Task directions
Every line of the records below that holds the word "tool" should be copied out.

Data records
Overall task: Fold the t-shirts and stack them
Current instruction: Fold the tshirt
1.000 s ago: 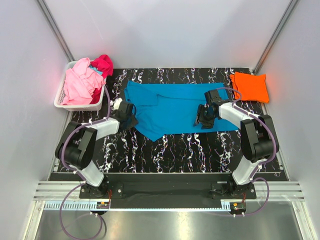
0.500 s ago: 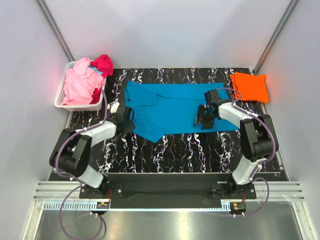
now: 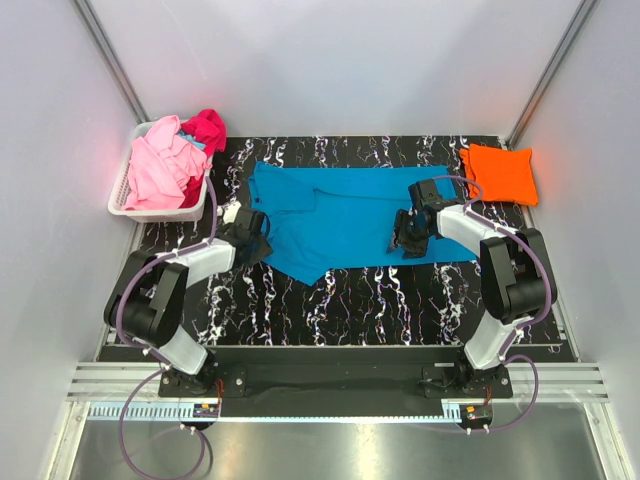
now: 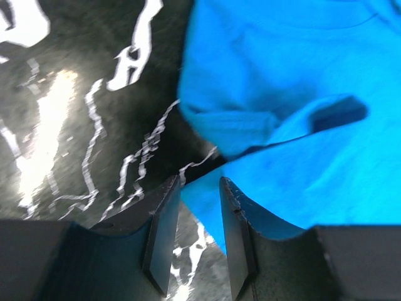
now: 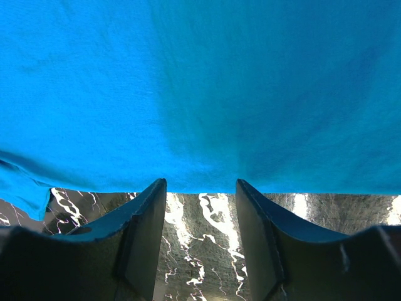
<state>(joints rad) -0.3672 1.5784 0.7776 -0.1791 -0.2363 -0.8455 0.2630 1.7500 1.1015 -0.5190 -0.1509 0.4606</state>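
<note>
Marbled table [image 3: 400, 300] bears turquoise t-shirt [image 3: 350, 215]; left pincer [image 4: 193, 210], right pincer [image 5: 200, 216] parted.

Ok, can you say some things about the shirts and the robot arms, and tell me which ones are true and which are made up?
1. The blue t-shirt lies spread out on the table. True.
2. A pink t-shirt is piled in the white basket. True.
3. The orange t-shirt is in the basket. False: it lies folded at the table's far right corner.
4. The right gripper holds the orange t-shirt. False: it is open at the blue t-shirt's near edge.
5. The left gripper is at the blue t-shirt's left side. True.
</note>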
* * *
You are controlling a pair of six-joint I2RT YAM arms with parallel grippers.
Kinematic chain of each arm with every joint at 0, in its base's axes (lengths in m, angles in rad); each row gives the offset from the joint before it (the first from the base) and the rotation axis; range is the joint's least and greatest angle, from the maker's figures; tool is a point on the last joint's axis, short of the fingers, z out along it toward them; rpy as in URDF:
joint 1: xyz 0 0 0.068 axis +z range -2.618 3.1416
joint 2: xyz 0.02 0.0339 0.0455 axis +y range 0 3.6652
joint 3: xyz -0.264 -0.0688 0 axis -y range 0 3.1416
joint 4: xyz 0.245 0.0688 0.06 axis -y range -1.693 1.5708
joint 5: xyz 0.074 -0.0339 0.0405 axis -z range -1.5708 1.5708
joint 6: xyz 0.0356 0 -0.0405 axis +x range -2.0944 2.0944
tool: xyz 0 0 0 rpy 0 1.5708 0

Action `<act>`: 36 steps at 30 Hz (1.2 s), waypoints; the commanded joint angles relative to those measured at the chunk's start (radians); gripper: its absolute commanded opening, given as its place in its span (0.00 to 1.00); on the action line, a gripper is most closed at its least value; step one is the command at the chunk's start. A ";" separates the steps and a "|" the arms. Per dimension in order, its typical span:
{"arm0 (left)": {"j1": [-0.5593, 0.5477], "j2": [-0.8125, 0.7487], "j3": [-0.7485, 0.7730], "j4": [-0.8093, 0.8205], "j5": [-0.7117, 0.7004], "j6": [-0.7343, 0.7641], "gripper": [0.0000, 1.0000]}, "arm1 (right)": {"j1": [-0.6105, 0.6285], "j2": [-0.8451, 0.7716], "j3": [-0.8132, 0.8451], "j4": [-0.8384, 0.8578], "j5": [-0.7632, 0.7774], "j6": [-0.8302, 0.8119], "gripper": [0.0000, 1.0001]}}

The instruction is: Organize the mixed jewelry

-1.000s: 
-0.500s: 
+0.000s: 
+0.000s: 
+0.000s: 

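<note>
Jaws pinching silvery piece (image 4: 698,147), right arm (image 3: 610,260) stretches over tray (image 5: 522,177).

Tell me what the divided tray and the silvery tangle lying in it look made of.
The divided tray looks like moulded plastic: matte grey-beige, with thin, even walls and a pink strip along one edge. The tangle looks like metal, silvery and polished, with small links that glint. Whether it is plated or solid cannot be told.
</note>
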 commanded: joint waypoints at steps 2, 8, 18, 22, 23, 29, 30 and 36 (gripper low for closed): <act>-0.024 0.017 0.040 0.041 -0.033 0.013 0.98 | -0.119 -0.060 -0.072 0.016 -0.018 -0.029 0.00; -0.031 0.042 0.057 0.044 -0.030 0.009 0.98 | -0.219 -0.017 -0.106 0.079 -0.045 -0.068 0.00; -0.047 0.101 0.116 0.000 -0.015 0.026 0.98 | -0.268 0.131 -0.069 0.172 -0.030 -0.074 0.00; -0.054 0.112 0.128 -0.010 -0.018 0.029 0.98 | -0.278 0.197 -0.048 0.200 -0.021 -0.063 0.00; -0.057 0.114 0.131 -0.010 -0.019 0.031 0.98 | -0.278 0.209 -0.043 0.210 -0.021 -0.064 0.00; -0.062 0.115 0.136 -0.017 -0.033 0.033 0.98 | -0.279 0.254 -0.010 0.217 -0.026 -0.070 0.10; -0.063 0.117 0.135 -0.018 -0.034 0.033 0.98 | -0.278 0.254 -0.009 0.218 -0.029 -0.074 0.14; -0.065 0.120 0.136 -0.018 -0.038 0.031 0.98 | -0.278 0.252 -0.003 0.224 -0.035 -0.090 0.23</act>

Expected answer
Kinematic chain of each arm with every joint at 0, in its base's axes (lengths in m, angles in rad); each row gives the offset from the joint before it (the first from the base) and the rotation axis; range is the joint's least and greatest angle, from the maker's figures; tool is a point on the last joint's axis, short of the fingers, z out along it toward them; rpy as in URDF:
tool: xyz 0 0 0 rpy 0 1.5708 0

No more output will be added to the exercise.